See more in:
CEPAR Leadership Transition Announced
(l. to r.) Dianne Whyne and Lauren Sauer
Dianne Whyne, R.N., M.S., C.H.E.P., will retire as the director of operations for the Johns Hopkins Office of Critical Event Preparedness and Response (CEPAR) at the end of March. Whyne has been responsible for the daily operations of CEPAR, such as coordinating disaster response within all of Johns Hopkins and integrating the Johns Hopkins response with federal, state and local collaborators. During her 25-year career with Johns Hopkins, Whyne has held various other roles, including as a clinical specialist and nurse manager in the Department of Emergency Medicine. She has created response strategies and policies for hazmat events, contagious disease outbreaks and mass casualty events. More recently, Whyne helped coordinate the Johns Hopkins Ebola response and development of the Johns Hopkins Hospital Biocontainment Unit (BCU). Whyne has planned and executed numerous disaster exercises across Johns Hopkins. She serves as the chairperson of the BCU exercise and drill committee and the Johns Hopkins Hospital Emergency Department Management Committee, which led a drill in December involving an influx of 60 mock patients into the adult and pediatric emergency departments. Through her role as administrator of the Johns Hopkins Go Team, she was responsible for coordinating the Johns Hopkins response teams that were deployed following hurricanes Irma and Maria and Katrina and the Haiti earthquake.
“Over the past 15 years as part of CEPAR, I am humbled to have had the chance to leave a small mark on the Johns Hopkins emergency management mission,” Whyne says. “To say that I will miss Johns Hopkins is an understatement. My experiences here have been very rewarding. Progress made during my tenure is directly owed to the commitment and dedication of Johns Hopkins emergency management personnel and so many others.”

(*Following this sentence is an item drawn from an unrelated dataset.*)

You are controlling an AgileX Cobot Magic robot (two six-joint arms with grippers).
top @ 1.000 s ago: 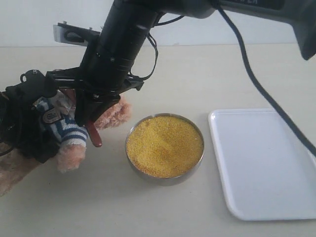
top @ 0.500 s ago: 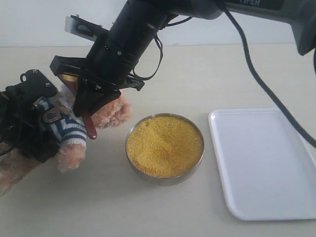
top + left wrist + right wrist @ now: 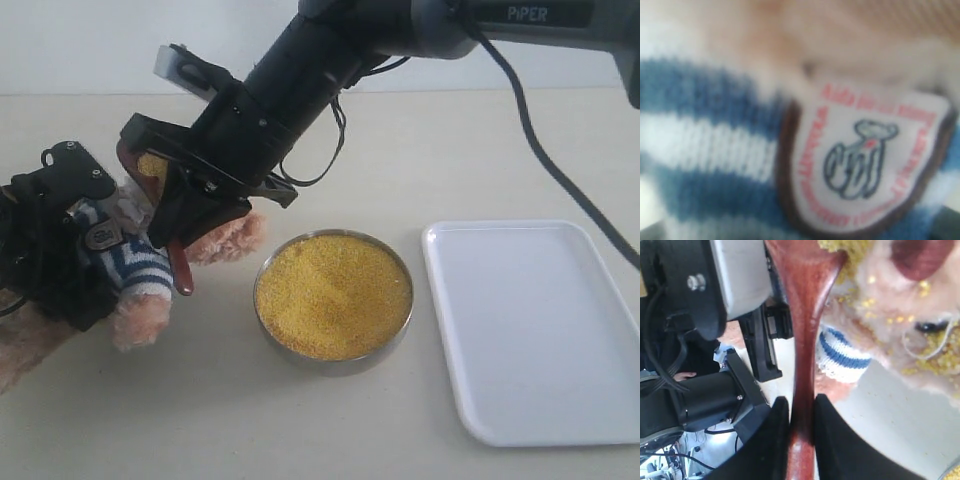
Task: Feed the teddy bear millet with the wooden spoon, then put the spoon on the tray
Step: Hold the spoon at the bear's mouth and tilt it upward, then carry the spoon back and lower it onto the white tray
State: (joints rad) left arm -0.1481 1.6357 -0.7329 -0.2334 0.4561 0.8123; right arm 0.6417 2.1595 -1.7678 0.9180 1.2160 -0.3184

Whyne also has a joint appointment with the Johns Hopkins University School of Nursing, where she teaches two courses a year.
After her retirement, Whyne will move home to Pennsylvania with her husband. There, she plans to continue teaching disaster preparedness and nursing, while also traveling and pursuing her passion for art.
As Whyne prepares to leave her current role, Lauren Sauer, M.S., assistant professor of emergency medicine, began transitioning into the role of director of operations for CEPAR on Feb. 1.
Sauer previously served as the program manager for CEPAR’s research arm, the National Center for the Study of Preparedness and Catastrophic Event Response (PACER). She is also currently the director of research for the Johns Hopkins BCU and holds a joint appointment in the Center for Humanitarian Health in the Johns Hopkins Bloomberg School of Public Health.
Sauer has been working in the field of disaster and public health emergency research and education for more than a decade. Her current work focuses primarily on health care infrastructure in disasters and outbreaks, including rapid diagnostic systems and novel therapeutics in public health emergencies, clinical resource availability and access, and the impact of policy on preparedness and response capabilities.
“It will be practically impossible to fill Dianne’s shoes,” Sauer says. “The culture of preparedness she has created and supported at Johns Hopkins is amazing, and she been an incredible mentor to me as we transition roles. I am looking forward to working with everyone at the institution to continue to ensure that we are prepared to respond to any disaster that we may face.”